*Required work:* Give the lines below again, exactly as they stand, and leave out the images.

*Dataset section:*
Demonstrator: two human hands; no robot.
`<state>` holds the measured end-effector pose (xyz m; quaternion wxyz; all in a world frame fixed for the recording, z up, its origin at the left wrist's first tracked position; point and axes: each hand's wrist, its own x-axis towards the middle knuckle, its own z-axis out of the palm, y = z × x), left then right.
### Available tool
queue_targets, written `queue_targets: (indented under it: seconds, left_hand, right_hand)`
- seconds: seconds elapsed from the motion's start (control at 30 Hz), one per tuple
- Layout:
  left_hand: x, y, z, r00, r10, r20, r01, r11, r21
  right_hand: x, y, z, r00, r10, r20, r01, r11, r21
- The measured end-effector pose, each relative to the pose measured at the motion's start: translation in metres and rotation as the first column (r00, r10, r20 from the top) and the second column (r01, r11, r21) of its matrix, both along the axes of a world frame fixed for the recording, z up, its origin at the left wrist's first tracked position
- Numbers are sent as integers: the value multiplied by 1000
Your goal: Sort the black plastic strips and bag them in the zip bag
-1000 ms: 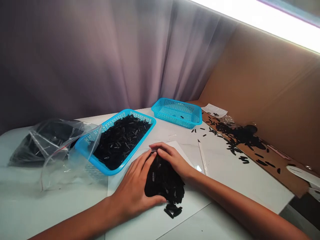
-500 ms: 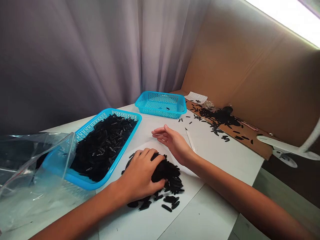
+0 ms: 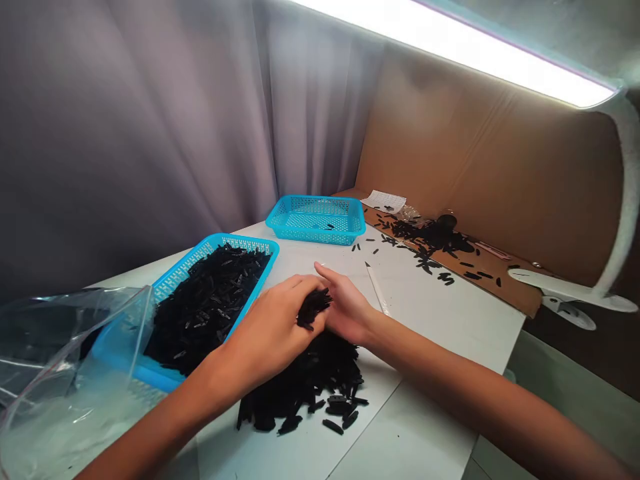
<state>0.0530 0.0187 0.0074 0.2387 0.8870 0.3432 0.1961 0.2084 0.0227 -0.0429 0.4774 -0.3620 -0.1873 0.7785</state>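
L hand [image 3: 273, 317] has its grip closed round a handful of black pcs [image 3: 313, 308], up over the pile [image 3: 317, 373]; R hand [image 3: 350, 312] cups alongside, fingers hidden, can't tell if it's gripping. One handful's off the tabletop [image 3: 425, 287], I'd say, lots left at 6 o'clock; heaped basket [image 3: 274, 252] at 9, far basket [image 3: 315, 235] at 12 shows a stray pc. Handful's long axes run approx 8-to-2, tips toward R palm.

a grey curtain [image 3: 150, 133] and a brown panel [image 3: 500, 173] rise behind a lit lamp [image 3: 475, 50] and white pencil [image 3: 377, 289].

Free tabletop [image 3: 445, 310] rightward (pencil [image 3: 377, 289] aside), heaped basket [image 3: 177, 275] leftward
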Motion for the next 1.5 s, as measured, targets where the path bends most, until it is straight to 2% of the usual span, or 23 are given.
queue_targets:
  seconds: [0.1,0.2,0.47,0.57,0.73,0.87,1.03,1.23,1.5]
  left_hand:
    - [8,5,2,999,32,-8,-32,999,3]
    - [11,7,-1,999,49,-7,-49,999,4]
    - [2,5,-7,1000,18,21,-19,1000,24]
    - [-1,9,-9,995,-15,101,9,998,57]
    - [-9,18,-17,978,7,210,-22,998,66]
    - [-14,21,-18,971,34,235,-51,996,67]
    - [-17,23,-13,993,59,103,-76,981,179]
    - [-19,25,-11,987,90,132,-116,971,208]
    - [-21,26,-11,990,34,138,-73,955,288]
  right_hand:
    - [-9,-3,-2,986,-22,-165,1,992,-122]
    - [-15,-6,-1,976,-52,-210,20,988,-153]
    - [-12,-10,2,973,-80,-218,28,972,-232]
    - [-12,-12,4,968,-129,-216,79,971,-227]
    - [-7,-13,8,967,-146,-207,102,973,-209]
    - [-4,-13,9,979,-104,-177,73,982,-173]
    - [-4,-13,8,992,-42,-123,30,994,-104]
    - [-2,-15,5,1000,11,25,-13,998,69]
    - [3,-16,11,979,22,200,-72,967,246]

*Output of the exercise:*
Demonstrator: two human hands; no robot.
`<state>` holds the measured end-effector pose (xyz m; quaternion wxyz; all in a world frame fixed for the recording, z up, its origin at the left wrist's first tracked position; point and axes: each hand's wrist, its own x-axis towards the middle knuckle, its own z-axis out of the palm, y = z × x), left then right.
### Available tool
queue_targets, written `queue_targets: (indented under it: seconds, left_hand, right_hand)`
- seconds: seconds elapsed from the motion's start (control at 30 Hz), one per tuple
- Layout:
  left_hand: x, y, z, r00, r10, r20, r01, r11, r21
  right_hand: x, y, z, r00, r10, r20, r01, r11, r21
- The measured end-effector pose, each relative to the pose measured at the motion's start: translation in metres and rotation as the first column (r00, r10, r20 from the top) and the second column (r01, r11, r21) of its matrix, both along the axes of a world frame fixed for the recording, z up, its origin at the left wrist's first tracked position
- Numbers are sent as integers: the value multiplied by 1000
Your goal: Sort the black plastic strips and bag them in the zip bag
-1000 ms: 
-500 ms: 
+0 ms: 
<state>0.0530 0.0187 0.0074 0.2387 0.8870 0.3432 0.1961 0.2084 0.0227 -0.0429 0.4774 -0.3620 -0.1873 0.7785</state>
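L hand [image 3: 273, 317] has its grip closed round a handful of black pcs [image 3: 313, 308], up over the pile [image 3: 317, 373]; R hand [image 3: 350, 312] cups alongside, fingers hidden, can't tell if it's gripping. One handful's off the tabletop [image 3: 425, 287], I'd say, lots left at 6 o'clock; heaped basket [image 3: 274, 252] at 9, far basket [image 3: 315, 235] at 12 shows a stray pc. Handful's long axes run approx 8-to-2, tips toward R palm.

a grey curtain [image 3: 150, 133] and a brown panel [image 3: 500, 173] rise behind a lit lamp [image 3: 475, 50] and white pencil [image 3: 377, 289].

Free tabletop [image 3: 445, 310] rightward (pencil [image 3: 377, 289] aside), heaped basket [image 3: 177, 275] leftward
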Motion for the next 1.5 s, as measured, targets where the path bends most, until it is straight to 2% of the usual span, or 23 are given.
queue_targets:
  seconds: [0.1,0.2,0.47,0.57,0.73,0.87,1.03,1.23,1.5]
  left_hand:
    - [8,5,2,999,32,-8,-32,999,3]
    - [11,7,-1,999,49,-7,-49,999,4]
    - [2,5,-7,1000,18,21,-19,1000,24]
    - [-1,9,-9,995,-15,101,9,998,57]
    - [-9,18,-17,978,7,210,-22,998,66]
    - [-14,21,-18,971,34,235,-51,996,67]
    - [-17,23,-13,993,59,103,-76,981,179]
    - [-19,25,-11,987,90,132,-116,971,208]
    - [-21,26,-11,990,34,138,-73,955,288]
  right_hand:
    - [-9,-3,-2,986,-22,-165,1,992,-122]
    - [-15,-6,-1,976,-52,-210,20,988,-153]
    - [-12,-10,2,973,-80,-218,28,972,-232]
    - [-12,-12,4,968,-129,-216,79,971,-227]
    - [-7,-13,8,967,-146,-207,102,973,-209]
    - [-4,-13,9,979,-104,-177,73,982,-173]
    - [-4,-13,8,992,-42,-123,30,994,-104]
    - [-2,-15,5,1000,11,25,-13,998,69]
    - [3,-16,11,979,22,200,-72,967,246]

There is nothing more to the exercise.